Attempting to get my leg out from underneath me, I hurt myself more, causing fresh tears to stream down my face. Faith slid up to my side and stood up as if saying lean on me, I’ll help you. I put my arm around her soft black furry neck and hoisted myself up high enough to move my ankle from under me. Staying next to me every inch of the way, she helped me to the phone.
Still sobbing, I picked up the phone and immediately noticed it was lighter than it had been before. The battery had fallen out. It was back on the other side of the tree. Again, with Faith by my side, we made our way to the battery. After putting it in correctly, it took a little bit to turn on. I noticed the moss was quite spongy and wet where I was sitting. Beep beep beep. It was on. The number was entered within a second and I heard ringing.

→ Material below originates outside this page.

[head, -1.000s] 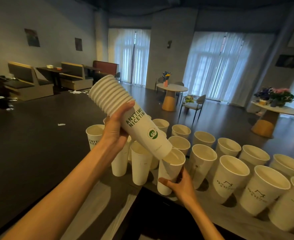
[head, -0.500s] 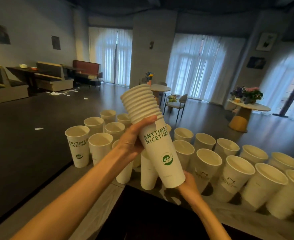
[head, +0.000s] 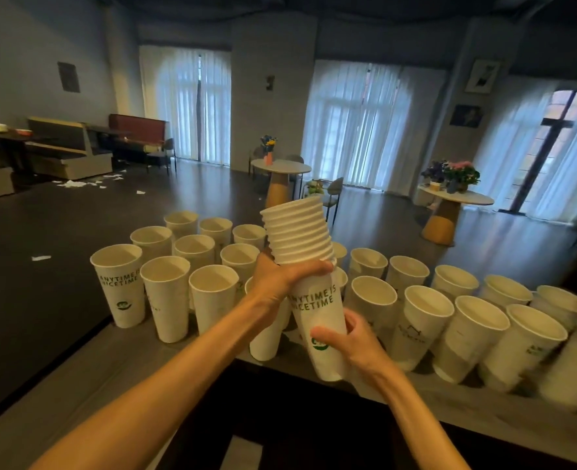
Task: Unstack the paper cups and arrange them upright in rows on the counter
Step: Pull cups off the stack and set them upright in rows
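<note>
Head view: your left hand wraps the nested stack of white paper cups just under the ribbed rims, fingers curled round it. Your right hand grips the outermost cup's lower body, thumb across the green logo. The stack hangs above the grey counter, over the near edge of the upright white cups already set out. Long axis near vertical, mouths up, tilted slightly left at the top.

Risks, as judged: pulling down may drag two cups off together; a jerk could swing the base into neighbouring cups and topple them.
</note>
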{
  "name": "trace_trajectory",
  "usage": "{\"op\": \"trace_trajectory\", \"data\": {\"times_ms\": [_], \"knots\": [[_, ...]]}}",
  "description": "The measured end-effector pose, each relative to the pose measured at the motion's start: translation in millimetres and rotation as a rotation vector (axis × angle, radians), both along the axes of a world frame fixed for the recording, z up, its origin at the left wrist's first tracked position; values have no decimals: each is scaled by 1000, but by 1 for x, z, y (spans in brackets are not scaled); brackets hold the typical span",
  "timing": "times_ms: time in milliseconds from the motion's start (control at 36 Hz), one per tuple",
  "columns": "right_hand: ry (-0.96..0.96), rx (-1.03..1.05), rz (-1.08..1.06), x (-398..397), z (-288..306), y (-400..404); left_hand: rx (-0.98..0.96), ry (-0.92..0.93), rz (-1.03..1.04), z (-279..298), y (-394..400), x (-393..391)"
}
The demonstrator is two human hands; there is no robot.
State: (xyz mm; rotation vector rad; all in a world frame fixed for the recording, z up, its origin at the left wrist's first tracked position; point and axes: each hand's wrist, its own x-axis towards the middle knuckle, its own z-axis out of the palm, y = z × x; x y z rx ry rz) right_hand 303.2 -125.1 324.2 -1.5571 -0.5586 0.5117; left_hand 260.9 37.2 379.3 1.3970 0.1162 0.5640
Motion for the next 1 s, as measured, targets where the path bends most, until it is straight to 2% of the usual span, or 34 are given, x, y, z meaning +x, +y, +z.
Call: {"op": "trace_trajectory", "data": {"times_ms": [56, 111, 250, 389, 556, 694, 861, 889, 944, 1000], "knots": [[-119, -62, -53, 1, -5, 1, -1, -27, 38, 2, 2, -3], [-154, -116, -56, -1, -13, 1, -49, -75, 62, 8, 6, -8], [-136, -176, -117, -2, -34, 3, -60, -127, 37, 32, 20, -21], [-71, -166, -175, 7, -55, 10, -292, -191, 59, 50, 41, -30], [-7, -160, -220, 16, -66, 18, -442, -196, 71, 51, 58, -37], [13, -137, -221, 19, -66, 23, -441, -176, 71, 48, 59, -39], [106, -196, -139, 19, -61, 22, -416, -197, -58, 44, 50, -38], [161, -179, -129, 19, -60, 20, -410, -197, -87, 44, 45, -39], [347, -9, -92, 19, -60, 13, -396, -196, -142, 43, 38, -36], [317, 0, -127, 15, -62, 5, -336, -186, -220, 43, 29, -34]]}}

Breanna picked up, sounding slightly frantic. I told her about me falling and leaned up against that accursed willow tree. When I was younger, I loved that tree. It brought comfort and shelter. Now, it only brought pain and fear.
“Call your parents. Call them now.” Breanna commanded.
“No. Hang up and call your parents. Promise me you’ll call them.”
“Fine,” I spoke the words softly, knowing I was lying to my best friend. “Promise.”
Click. The line went dead. With the pone in my hands, I crawled back towards my house. My left leg was lifted high in the air as I made my way slowly like an inch worm. It took me twenty minutes to move twenty feet and by then, my body ached with the pain. The hurt leg was sore from holding it in the air, my arms hurt from carrying my weight all that way, and my neck ached because I had been looking ahead at my goal. That was what we were always taught to do when reaching for a goal: never take your eye off the prize. Collapsing to the ground, I felt like a rag weak rag doll.
“Sam!” Alexandra’s voice rang through the air like bells. The wet grass was just starting to feel relaxing. Oh well.
“Alexandra! Alexandra I’m hurt!”
“I’ll go get Mom!” Not too long after, my mom came out and muttered a few choice words. My dad wasn’t far behind, and again, said some words I shan’t repeat. That was the beginning of the longest night I’ve ever lived through, full of kind doctors, painful tears, and broken bones.
Epilogue: I broke my tibia and growth plate in my left leg. Two weeks later, I found out I had to have surgery.